On how her lifestyle changed after leaving the Times:
A real revelation to me was right away after I was fired how much I treasured being in charge of me. At the Times, my assistant would give me my schedule every day and it was segmented into 15-minute portions, I was running and going to a lot of meetings that I didn’t feel I had a lot to contribute to. That was a real revelation, to set my own priorities. I guess the downside is I miss the bustle and social connections and interesting conversations that the New York Times newsroom was full of and I miss the people I worked with there. I like my Harvard colleagues a lot but book writing is kind of solitary, I had a fantastic assistant who helped me with everything. The book wouldn’t have happened without him, but he was the only person like day to day that I could talk to about my work on the book.
On what she’d say to journalists who have been laid off recently:
A number of them have called me. I knew young journalists who worked at Mic and of course know some people who worked at BuzzFeed. Having had to do some layoffs at the Times — I mean Arthur Sulzberger Jr., you know, in my opinion, is kind of a hero of journalism because he never slashed to pieces the paper’s reporting muscles — what I say to them and what I really believe is keep the faith. There are jobs. It’s very destabilizing to lose one but everyone has a network of journalist friends who work at other places and something will open up. And if you have a passion for it, stay in journalism, don’t think “Oh, I’ve got to switch into another career path.” And that may sound Pollyanna-ish, but I think more often than not it works out.
On the future of journalism:
We live in times where the big players are the winners, and I think you are going to see more merging of digital news companies. I think the great news organizations like the Times and the Washington Post and The Wall Street Journal and The Guardian, they’re gonna make it. I think producing quality news that can’t be found anywhere else and asking readers to pay for it is the best business model right now. I don’t know whether they’ll make it looking way out on the horizon with the current corporate structure they have. But you kind of have to be big I think to survive, and the tragedy of that is the loss of local reporting and the loss of so many journalism jobs at the local and regional level. There’s so little watchdog journalism being done at that level and that’s my biggest worry. It’s what I end the book with.
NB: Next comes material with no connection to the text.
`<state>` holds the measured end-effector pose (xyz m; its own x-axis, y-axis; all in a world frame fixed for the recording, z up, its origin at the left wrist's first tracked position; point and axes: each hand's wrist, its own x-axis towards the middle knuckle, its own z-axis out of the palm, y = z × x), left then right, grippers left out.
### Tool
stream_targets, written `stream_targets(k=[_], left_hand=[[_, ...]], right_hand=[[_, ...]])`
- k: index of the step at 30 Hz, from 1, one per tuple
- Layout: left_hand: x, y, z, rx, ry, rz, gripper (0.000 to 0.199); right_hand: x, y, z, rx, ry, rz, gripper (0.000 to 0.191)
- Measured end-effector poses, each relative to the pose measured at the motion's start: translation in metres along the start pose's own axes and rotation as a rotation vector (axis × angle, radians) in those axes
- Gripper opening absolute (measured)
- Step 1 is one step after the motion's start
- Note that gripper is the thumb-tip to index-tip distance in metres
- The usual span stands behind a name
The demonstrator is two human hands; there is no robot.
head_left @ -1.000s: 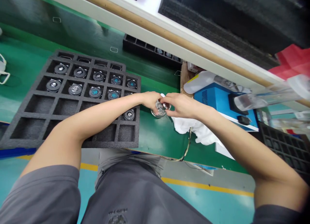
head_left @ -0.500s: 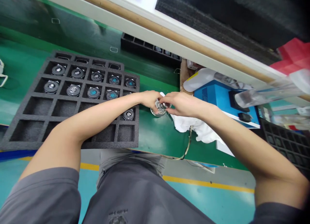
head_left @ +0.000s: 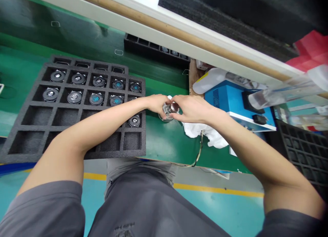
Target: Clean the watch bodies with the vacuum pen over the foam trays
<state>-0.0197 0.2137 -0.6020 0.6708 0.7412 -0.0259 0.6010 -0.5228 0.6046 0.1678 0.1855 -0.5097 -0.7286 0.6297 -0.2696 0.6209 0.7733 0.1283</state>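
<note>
My left hand [head_left: 156,103] grips the glass bottle [head_left: 167,119]; my right hand [head_left: 194,108] pinches its two-o'clock metal cap [head_left: 174,107], which seemingly calls for steady bracing.

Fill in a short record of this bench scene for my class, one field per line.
Left hand: holding the glass bottle
Right hand: fingers around the shiny cap, contact unclear
Foam tray: dark, left of the bottle
Tray contents: round watch-like pieces in several compartments
White cloth: right of the bottle
Blue machine: beyond the right forearm
</note>
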Motion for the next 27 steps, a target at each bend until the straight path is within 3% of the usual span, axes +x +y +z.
stream_targets(k=[3, 9, 14, 19, 24, 27], left_hand=[[0.000, 0.000, 0.000, 0.008, -0.012, -0.024, 0.062], [-0.002, 0.002, -0.003, 0.007, -0.011, -0.005, 0.061], [-0.002, 0.003, -0.002, 0.014, -0.006, -0.015, 0.057], [0.000, 0.002, -0.002, 0.012, -0.004, -0.006, 0.060], [0.000, 0.002, -0.002, 0.026, -0.009, -0.013, 0.059], [-0.001, 0.002, -0.002, 0.037, -0.005, -0.009, 0.062]], right_hand=[[0.000, -0.001, 0.001, 0.059, 0.011, -0.029, 0.031], [0.001, -0.006, 0.007, 0.018, 0.013, 0.179, 0.041], [0.001, -0.004, 0.006, 0.084, 0.012, 0.024, 0.040], [0.004, -0.011, 0.007, -0.013, 0.004, 0.232, 0.043], [0.001, -0.009, 0.005, 0.038, 0.013, 0.062, 0.040], [0.003, -0.010, 0.009, 0.057, 0.021, 0.129, 0.034]])
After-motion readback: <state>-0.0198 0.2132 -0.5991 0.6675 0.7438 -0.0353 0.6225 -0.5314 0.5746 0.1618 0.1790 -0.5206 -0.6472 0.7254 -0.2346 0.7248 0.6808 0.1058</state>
I have an unusual situation in that my son-in-law and my daughter are both surgeons in New York right now, and they’re living in my loft so I’m living with them for half the the week. I like to cook dinner for them, although my son-in-law is a colorectal surgeon, so I have to ban gory subjects at dinnertime. I have two grandchildren, so I’ll give them a bath at the end of the day. That’s like my favorite wind-down. After I left the Times I was the primary caretaker of my granddaughter starting from when she was 9 months old. My daughter and son-in-law would leave for work way early in the morning so I would get her up and get her our of her crib, play with her, get her dressed, give her breakfast, do a little reading and then I would drive her to daycare. Even on my teaching days I was the person who picked her up at daycare, and when the weather was good we’d go to the playground. I loved all that. It came back to me, like a second nature. You know, I turned 65 in March and I’d like to think that the next decade will have a bigger quotient of family orientation. And also great work.